Carl Burton Stokes (June 21, 1927 – April 3, 1996) was an American politician and diplomat of the Democratic Party who served as the 51st mayor of Cleveland, Ohio. Elected on November 7, 1967, and taking office on January 1, 1968, he was one of the first black elected mayors of a major U.S. city.

Early life
Stokes was born in Cleveland's Central neighborhood, the son of Louise (Stone) and Charles Stokes, a laundryman who died when Carl was two or three years old. He and his brother, politician Louis Stokes, were raised by their mother at the CMHA's Outhwaite Homes. Stokes was a strong student, but in 1944, he dropped out of high school and took up work at Thompson Products (later TRW). At 18, he joined the U.S. Army and returned to Cleveland after his discharge in 1946. After earning his diploma at East Technical High School the following year, Stokes, who was inspired by civil rights activist Paul Robeson, decided to pursue a career in public service.

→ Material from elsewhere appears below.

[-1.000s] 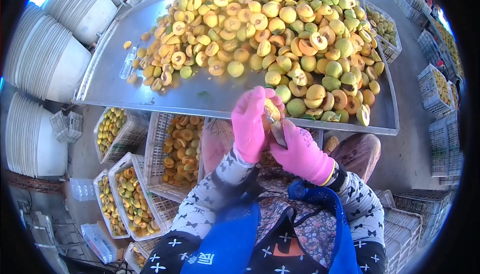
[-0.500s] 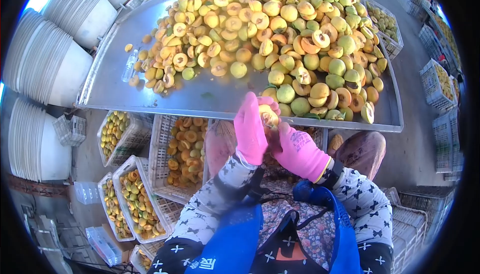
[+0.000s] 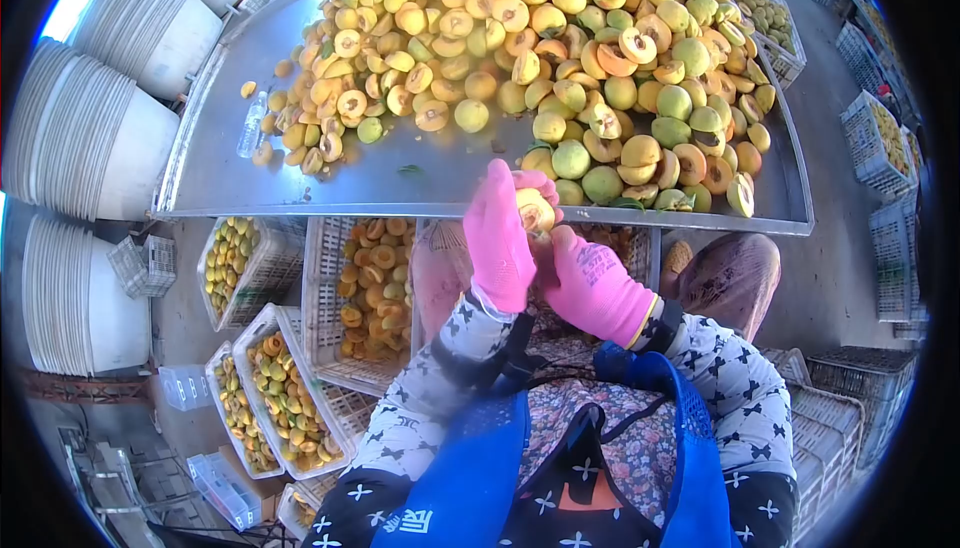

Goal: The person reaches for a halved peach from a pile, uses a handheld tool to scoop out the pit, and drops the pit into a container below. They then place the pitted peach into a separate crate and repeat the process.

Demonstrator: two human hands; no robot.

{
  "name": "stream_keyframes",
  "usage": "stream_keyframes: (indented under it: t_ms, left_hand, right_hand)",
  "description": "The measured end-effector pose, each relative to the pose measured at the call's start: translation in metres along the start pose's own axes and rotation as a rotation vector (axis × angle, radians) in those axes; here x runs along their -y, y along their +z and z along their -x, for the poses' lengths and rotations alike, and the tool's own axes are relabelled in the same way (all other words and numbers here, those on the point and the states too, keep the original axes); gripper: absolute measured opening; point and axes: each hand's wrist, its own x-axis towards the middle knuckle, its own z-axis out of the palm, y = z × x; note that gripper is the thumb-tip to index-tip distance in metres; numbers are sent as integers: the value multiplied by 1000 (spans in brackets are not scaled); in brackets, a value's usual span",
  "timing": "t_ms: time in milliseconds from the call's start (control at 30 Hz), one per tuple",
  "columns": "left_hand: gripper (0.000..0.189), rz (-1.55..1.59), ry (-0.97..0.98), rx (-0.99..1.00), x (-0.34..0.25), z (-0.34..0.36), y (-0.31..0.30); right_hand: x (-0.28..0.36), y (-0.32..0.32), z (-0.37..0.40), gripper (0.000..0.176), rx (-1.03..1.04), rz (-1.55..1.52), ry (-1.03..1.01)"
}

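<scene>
My left hand [image 3: 500, 240], in a pink glove, is closed around a cut yellow peach [image 3: 536, 210] just off the near edge of the metal table [image 3: 440, 186]. The peach's cut face points up toward me. Against its lower right side, my gloved right hand [image 3: 600, 290] is closed, thumb toward the fruit. Whatever lies inside the right fingers is hidden. Beyond both hands spreads a heap of whole and halved peaches [image 3: 570, 88], some with brown hollows in their cut faces.
A clear plastic bottle [image 3: 252, 128] lies at the table's left. Below the table edge stands a crate [image 3: 318, 293] of peach halves, with more filled crates [image 3: 290, 398] to the left. Stacked white tubs [image 3: 70, 138] line the far left; crates [image 3: 825, 438] stand at right.
The view has shifted slightly, so the table edge sits a little higher. Both hands stay together at the same peach, with little visible change in grip.
</scene>
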Motion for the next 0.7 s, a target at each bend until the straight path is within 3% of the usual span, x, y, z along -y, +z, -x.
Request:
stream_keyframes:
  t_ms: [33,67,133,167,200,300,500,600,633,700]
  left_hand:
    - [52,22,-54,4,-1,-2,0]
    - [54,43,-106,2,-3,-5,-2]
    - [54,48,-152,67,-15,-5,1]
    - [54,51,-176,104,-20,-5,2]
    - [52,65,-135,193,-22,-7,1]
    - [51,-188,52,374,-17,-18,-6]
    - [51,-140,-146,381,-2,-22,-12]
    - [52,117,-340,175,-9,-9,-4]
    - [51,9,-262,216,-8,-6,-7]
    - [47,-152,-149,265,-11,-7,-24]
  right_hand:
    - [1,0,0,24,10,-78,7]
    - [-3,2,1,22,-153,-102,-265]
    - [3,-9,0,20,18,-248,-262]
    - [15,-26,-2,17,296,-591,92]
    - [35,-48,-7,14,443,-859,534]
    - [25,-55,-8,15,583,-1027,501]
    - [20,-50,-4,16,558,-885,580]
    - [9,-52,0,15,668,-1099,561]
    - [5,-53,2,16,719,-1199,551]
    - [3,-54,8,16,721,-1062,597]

After attending several colleges, he earned his bachelor's degree in 1954 from the University of Minnesota. In 1956, he graduated from the Cleveland State University College of Law and in 1957, was admitted to the Ohio State Bar Association. While studying law, he served as a probation officer. He served as assistant prosecutor for four years, eventually becoming a partner in the law firm of Stokes, Stokes, continuing that practice into his political career; it was successful after one year.

Career
Stokes served in the Ohio House of Representatives. He narrowly lost a bid for mayor of Cleveland in 1965. His victory two years later drew national attention, as he was the first black mayor of one of the ten biggest cities in the United States.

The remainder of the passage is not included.